- Task goal: Output the full listing that appears below, exactly as it is presented.

- Provided data:
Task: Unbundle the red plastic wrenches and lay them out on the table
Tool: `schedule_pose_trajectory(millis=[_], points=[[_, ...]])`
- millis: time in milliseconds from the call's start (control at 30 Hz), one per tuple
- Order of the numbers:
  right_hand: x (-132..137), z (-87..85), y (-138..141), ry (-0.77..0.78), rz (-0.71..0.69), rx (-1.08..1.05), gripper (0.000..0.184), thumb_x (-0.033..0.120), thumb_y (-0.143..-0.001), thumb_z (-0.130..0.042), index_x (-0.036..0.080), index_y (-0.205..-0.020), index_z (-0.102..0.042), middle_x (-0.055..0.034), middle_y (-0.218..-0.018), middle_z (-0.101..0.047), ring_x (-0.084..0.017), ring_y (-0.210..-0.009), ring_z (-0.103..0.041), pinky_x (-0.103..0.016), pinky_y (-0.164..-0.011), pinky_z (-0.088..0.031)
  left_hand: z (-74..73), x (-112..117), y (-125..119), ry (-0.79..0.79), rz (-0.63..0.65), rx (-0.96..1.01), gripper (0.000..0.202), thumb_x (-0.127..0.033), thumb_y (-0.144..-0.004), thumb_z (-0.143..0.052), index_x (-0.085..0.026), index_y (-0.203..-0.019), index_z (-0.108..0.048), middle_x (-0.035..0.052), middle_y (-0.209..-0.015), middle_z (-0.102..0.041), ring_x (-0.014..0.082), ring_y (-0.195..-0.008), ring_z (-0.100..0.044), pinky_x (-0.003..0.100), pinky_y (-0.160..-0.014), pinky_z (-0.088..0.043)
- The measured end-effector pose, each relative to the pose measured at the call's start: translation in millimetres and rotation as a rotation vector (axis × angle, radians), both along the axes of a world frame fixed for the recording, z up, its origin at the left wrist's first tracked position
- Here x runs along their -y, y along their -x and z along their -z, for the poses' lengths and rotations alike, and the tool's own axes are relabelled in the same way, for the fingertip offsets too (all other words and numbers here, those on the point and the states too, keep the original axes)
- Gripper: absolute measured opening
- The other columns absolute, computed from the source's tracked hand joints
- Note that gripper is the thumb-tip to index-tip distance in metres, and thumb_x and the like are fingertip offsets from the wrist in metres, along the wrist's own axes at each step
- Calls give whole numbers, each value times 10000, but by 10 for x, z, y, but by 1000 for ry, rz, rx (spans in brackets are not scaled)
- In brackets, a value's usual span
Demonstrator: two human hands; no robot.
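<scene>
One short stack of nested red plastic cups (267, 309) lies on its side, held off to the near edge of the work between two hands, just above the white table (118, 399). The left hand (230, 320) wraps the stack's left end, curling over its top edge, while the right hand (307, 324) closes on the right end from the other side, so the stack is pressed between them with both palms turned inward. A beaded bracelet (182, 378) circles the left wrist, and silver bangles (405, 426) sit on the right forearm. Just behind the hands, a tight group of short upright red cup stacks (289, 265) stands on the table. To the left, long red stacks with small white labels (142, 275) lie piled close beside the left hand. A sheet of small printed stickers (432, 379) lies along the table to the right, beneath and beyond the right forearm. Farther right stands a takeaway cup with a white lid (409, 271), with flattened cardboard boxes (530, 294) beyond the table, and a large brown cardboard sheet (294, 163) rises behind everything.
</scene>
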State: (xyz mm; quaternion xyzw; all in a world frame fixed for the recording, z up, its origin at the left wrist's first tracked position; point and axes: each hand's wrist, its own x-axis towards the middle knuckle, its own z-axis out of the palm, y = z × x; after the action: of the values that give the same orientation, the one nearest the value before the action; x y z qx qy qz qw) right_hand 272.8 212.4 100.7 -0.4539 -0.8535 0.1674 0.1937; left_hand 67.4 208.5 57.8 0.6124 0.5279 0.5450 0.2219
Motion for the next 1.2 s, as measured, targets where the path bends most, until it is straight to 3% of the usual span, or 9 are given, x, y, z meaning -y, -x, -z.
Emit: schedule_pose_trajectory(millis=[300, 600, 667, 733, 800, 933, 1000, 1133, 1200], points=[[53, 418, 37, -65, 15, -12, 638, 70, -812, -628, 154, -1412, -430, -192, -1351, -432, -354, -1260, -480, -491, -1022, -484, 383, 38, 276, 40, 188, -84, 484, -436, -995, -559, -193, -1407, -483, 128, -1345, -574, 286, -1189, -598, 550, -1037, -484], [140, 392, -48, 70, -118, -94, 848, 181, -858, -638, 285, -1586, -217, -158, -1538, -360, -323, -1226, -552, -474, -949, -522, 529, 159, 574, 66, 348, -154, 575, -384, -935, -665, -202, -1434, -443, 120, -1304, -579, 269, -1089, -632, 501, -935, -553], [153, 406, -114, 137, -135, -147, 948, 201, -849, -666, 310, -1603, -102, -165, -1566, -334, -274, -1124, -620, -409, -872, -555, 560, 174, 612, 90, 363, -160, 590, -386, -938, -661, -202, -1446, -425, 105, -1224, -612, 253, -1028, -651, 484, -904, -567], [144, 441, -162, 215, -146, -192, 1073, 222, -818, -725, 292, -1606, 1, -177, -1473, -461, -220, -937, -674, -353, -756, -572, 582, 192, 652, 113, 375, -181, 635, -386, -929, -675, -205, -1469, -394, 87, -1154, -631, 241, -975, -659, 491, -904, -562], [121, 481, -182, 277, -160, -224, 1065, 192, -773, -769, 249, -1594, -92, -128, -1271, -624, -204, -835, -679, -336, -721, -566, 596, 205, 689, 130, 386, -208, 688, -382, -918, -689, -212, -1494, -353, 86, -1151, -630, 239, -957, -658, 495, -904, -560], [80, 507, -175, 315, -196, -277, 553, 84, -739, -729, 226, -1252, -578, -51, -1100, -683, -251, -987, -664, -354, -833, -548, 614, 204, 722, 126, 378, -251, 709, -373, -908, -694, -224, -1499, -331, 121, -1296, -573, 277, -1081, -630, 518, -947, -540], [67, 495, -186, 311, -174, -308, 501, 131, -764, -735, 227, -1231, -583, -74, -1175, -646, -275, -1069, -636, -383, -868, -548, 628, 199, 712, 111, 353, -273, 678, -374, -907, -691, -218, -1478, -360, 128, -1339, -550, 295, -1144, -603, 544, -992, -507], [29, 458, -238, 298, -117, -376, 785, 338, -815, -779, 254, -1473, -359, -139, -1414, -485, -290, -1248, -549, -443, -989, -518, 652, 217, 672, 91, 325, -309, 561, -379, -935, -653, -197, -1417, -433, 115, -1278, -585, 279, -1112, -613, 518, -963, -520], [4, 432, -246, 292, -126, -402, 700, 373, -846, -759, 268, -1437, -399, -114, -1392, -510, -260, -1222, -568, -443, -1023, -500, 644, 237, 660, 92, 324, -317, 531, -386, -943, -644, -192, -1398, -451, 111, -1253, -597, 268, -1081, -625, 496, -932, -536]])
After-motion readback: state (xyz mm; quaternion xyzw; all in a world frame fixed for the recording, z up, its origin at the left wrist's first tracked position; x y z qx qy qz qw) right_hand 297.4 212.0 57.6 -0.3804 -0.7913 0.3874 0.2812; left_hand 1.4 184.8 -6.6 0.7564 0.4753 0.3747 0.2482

- Answer section:
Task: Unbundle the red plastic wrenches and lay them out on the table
Tool: `schedule_pose_trajectory(millis=[_], points=[[_, ...]])`
- millis: time in milliseconds from the call's start (control at 30 Hz), one per tuple
- Order of the numbers:
  right_hand: x (-132..137), z (-87..85), y (-138..141), ry (-0.77..0.78), rz (-0.71..0.69), rx (-1.08..1.05), gripper (0.000..0.184), thumb_x (-0.033..0.120), thumb_y (-0.143..-0.001), thumb_z (-0.130..0.042), index_x (-0.036..0.080), index_y (-0.205..-0.020), index_z (-0.102..0.042), middle_x (-0.055..0.034), middle_y (-0.218..-0.018), middle_z (-0.101..0.047), ring_x (-0.084..0.017), ring_y (-0.210..-0.009), ring_z (-0.103..0.041), pinky_x (-0.103..0.016), pinky_y (-0.164..-0.011), pinky_z (-0.088..0.031)
  left_hand: z (-74..73), x (-112..117), y (-125..119), ry (-0.79..0.79), rz (-0.63..0.65), rx (-0.96..1.01), gripper (0.000..0.202), thumb_x (-0.127..0.033), thumb_y (-0.144..-0.004), thumb_z (-0.143..0.052), index_x (-0.085..0.026), index_y (-0.203..-0.019), index_z (-0.108..0.048), middle_x (-0.035..0.052), middle_y (-0.209..-0.015), middle_z (-0.102..0.041), ring_x (-0.014..0.082), ring_y (-0.195..-0.008), ring_z (-0.100..0.044), pinky_x (-0.003..0.100), pinky_y (-0.160..-0.014), pinky_z (-0.088..0.043)
- The measured end-effector pose, each relative to the pose measured at the call's start: translation in millimetres and rotation as a rotation vector (axis × angle, radians), both along the axes of a world frame fixed for the recording, z up, its origin at the left wrist's first tracked position
- Here x runs along their -y, y along their -x and z along their -z, for the poses' lengths and rotations alike, and the tool's own axes are relabelled in the same way, for the fingertip offsets too (all other words and numbers here, those on the point and the states too, keep the original axes)
- Gripper: absolute measured opening
- The other columns absolute, computed from the source's tracked hand joints
- Note that gripper is the thumb-tip to index-tip distance in metres, and thumb_x and the like are fingertip offsets from the wrist in metres, along the wrist's own axes at each step
- Calls give whole numbers, each value times 10000, but by 10 for x, z, y, but by 1000 for ry, rz, rx (spans in brackets are not scaled)
- In brackets, a value's usual span
Demonstrator: two human hands; no robot.
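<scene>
One short stack of nested red plastic cups (267, 309) lies on its side, held off to the near edge of the work between two hands, just above the white table (118, 399). The left hand (230, 320) wraps the stack's left end, curling over its top edge, while the right hand (307, 324) closes on the right end from the other side, so the stack is pressed between them with both palms turned inward. A beaded bracelet (182, 378) circles the left wrist, and silver bangles (405, 426) sit on the right forearm. Just behind the hands, a tight group of short upright red cup stacks (289, 265) stands on the table. To the left, long red stacks with small white labels (142, 275) lie piled close beside the left hand. A sheet of small printed stickers (432, 379) lies along the table to the right, beneath and beyond the right forearm. Farther right stands a takeaway cup with a white lid (409, 271), with flattened cardboard boxes (530, 294) beyond the table, and a large brown cardboard sheet (294, 163) rises behind everything.
</scene>
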State: (xyz mm; quaternion xyzw; all in a world frame fixed for the recording, z up, its origin at the left wrist's first tracked position; point and axes: each hand's wrist, its own x-axis towards the middle knuckle, its own z-axis out of the palm, y = z × x; after the action: of the values that give the same orientation, the one nearest the value before the action; x y z qx qy qz qw) right_hand 272.8 212.4 100.7 -0.4539 -0.8535 0.1674 0.1937; left_hand 67.4 208.5 57.8 0.6124 0.5279 0.5450 0.2219
Motion for the next 1.2 s, as measured, targets where the path bends most, until it is straight to 3% of the usual span, or 9 are given, x, y, z meaning -y, -x, -z.
Emit: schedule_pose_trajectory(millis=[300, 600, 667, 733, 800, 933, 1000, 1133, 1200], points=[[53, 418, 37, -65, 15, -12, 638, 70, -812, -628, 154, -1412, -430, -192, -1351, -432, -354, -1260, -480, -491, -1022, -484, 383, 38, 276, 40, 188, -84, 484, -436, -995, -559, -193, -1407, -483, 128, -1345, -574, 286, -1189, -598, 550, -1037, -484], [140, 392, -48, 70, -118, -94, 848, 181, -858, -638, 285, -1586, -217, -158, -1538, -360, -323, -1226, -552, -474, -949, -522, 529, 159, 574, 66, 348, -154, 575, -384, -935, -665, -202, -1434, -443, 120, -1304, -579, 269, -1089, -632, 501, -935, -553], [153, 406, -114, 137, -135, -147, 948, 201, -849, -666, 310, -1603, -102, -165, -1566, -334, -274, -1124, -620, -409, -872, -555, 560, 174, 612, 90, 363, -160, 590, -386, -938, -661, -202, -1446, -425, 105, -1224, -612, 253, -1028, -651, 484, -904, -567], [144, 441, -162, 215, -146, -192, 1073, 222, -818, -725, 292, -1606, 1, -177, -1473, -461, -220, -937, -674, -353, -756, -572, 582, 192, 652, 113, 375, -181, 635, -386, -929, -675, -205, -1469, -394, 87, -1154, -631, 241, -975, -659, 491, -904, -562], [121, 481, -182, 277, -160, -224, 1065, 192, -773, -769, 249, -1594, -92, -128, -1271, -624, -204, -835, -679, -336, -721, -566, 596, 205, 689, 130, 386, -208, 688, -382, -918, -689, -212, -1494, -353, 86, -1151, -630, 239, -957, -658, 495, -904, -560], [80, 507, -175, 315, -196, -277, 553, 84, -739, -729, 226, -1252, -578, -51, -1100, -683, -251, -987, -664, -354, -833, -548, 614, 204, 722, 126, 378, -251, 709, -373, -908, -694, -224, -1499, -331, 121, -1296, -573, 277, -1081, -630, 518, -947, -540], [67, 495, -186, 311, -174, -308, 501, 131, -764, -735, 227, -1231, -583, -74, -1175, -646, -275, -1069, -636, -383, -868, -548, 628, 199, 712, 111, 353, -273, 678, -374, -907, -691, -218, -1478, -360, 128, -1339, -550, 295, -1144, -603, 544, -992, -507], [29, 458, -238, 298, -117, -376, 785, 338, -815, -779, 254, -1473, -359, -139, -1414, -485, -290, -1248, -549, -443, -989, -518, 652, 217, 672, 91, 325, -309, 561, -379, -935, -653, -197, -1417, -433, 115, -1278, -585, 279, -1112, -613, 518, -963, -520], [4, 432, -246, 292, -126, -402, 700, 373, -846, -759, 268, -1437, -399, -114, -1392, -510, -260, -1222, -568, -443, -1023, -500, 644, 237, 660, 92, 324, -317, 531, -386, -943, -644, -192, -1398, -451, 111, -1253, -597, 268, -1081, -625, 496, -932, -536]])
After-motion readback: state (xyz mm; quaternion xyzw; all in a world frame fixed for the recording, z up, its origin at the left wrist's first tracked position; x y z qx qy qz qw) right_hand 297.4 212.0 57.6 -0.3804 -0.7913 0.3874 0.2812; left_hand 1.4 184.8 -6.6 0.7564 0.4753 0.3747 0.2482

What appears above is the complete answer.